WHAT THE TASK ASKS:
The complete listing goes into the output exactly, without its pictures.

COLLECTED DATA:
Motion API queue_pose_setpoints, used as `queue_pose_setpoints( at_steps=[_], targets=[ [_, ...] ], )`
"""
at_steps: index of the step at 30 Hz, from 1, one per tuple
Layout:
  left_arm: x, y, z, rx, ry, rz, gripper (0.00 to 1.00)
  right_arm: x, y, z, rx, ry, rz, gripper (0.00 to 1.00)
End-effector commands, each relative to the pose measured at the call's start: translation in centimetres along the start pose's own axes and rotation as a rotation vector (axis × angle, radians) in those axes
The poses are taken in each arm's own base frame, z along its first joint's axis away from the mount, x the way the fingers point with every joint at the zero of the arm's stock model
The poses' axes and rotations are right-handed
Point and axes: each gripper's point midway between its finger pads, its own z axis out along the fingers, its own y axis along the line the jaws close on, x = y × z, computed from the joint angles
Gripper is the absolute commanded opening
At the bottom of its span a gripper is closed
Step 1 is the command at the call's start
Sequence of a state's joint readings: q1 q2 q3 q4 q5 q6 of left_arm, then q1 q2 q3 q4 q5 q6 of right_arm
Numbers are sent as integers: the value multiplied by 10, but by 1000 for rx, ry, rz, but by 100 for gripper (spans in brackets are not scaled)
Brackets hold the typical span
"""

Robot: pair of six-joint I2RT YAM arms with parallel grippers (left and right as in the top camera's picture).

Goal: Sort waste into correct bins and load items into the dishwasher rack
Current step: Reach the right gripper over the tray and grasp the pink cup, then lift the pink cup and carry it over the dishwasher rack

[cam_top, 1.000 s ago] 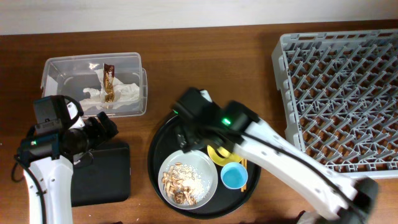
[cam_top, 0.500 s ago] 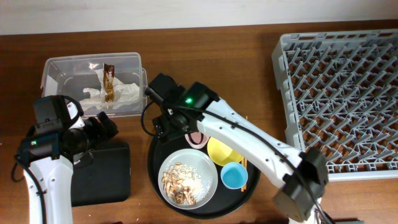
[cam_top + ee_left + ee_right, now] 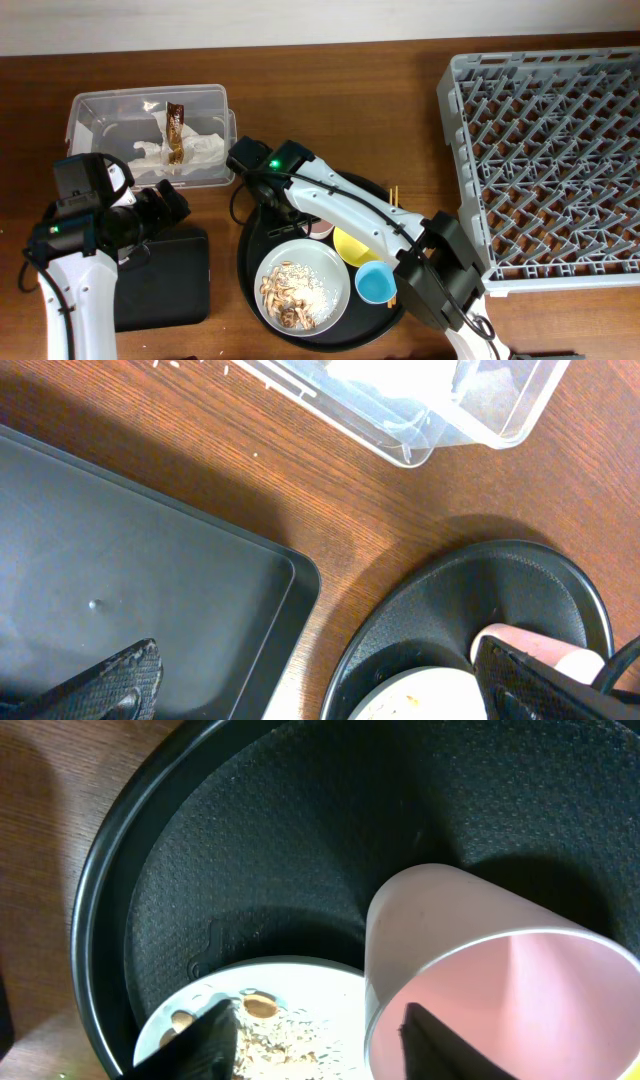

OUTPUT OF THE EXERCISE:
Motion API queue_pose_setpoints, used as `queue_pose_setpoints( at_steps=[_], targets=[ [_, ...] ], )`
"""
at_steps: index of the step at 30 Hz, from 1, one per tuple
Layout:
  left_arm: x, y, z, rx, ry, rz, gripper (0.00 to 1.00)
  right_arm: x, y, z, rx, ry, rz, gripper (0.00 to 1.00)
End-effector commands, each relative to the pose measured at the call's start: translation in centimetres along the start pose's own axes and rotation as a rotation vector (axis × angle, radians) in those axes
The poses are taken in each arm's own base frame, z along its first joint's axis away from the mount, x the way the fingers point with every joint at the zero of the arm's stock model
The poses' axes and rotations are right-handed
Point and axes: each gripper's point midway between its finger pads, its own z axis out along the fingers, its own y axis along the line the jaws close on, x = y × z, computed from the joint angles
Gripper is the absolute commanded opening
At the bottom of its span a gripper is closed
Step 1 is the command at the call's start
Sequence of a state's joint readings: q1 q2 q3 q4 q5 q6 of left_arm, then q1 q2 q3 q4 q5 q6 of right_arm
Numbers are sent as integers: the value multiplied by 10, but by 1000 for rx, ry, rz, but by 100 for gripper (spans in brackets are not scaled)
Brackets hold the typical span
"""

Robot: pair of six-joint I2RT YAM arms with parallel grippers (left and right as in the top camera's picture).

Goal: Sort waste into correct bins and load items into the dishwasher rack
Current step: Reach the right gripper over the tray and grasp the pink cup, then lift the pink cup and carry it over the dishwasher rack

[cam_top, 1.000 s ago] 
[cam_top, 0.500 s ago] 
[cam_top + ee_left + ee_right, now] 

Above is the complete output.